Answer
a. $C(x)=100000+100x$
b. $\bar C(x)=100+\frac{100000}{x}$
c. $\bar C(500)=300$, $\bar C(1000)= 200$, $\bar C(2000)=150$, $\bar C(4000)125$
d. $\bar C=100$. See explanations.
Work Step by Step
a. Based on the given conditions, we have
$C(x)=100000+100x$
b.

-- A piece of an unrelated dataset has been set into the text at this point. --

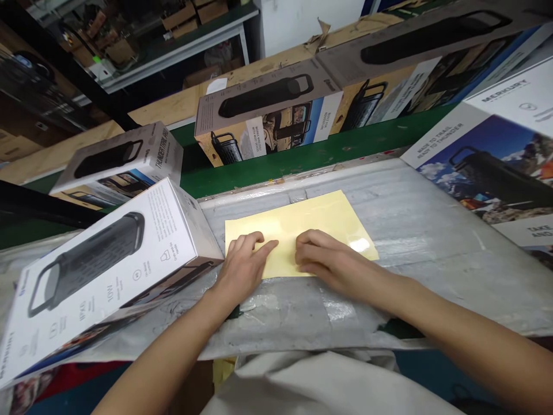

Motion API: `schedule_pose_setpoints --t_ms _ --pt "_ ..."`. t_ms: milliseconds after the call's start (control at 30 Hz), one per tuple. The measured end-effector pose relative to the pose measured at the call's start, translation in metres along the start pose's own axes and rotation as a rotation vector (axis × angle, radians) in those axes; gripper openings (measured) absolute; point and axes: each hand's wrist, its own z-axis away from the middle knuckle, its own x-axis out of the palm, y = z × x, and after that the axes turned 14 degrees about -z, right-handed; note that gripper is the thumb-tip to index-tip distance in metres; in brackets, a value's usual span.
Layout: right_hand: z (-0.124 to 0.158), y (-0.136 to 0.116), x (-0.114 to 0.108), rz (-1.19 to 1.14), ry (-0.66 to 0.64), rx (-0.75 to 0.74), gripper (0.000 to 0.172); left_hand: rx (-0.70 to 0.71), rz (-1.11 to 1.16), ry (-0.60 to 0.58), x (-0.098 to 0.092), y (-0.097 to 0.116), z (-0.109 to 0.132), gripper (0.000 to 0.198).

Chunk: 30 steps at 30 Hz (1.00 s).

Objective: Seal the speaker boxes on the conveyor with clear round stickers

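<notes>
Currently your left hand (242, 262) rests, grip released, on the glossy yellow sheet (298, 216) midway across the bench (415, 225); I can't tell whether your curled right hand (326, 259) pinches anything. Uneven pressure could crease or skew the sheet.

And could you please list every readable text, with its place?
"MERKURY": right box
"MADE TO TRAIL READY TO THUNDER": same
"TAKE AND" (cut off): same
"10W": front-left box
"IPX6": same
"Grab-and-Go Handle": same
"On-Board Controls": same
"BUILT FOR ADVENTURE": middle box
"WORKS WIRELESSLY WITH MOST DEVICES": same
"THUNDERTRAIL": back-left box
Rest: too small or blurred.
</notes>
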Motion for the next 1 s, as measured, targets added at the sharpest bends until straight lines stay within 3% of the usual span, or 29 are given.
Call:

The average cost is given by
$\bar C(x)=\frac{100000+100x}{x}=100+\frac{100000}{x}$
c. (i) Using the given values, we have
$\bar C(500)=100+\frac{100000}{500}=100+200=300$ dollars
(the average cost to produce 500 bikes is 300 dollars).
(ii) Similarly, we have
$\bar C(1000)=100+\frac{100000}{1000}=100+100=200$ dollars
(the average cost to produce 1000 bikes is 200 dollars).
(iii) $\bar C(2000)=100+\frac{100000}{2000}=100+50=150$ dollars
(the average cost to produce 2000 bikes is 150 dollars).
(iv) $\bar C(4000)=100+\frac{100000}{4000}=100+25=125$ dollars
(the average cost to produce 4000 bikes is 125 dollars).
d. The horizontal asymptote can be found by letting $x\to\infty$, which gives $\bar C=100$. This means that when the number of bikes produced is extremely large, the average cost will be close to 100 dollars.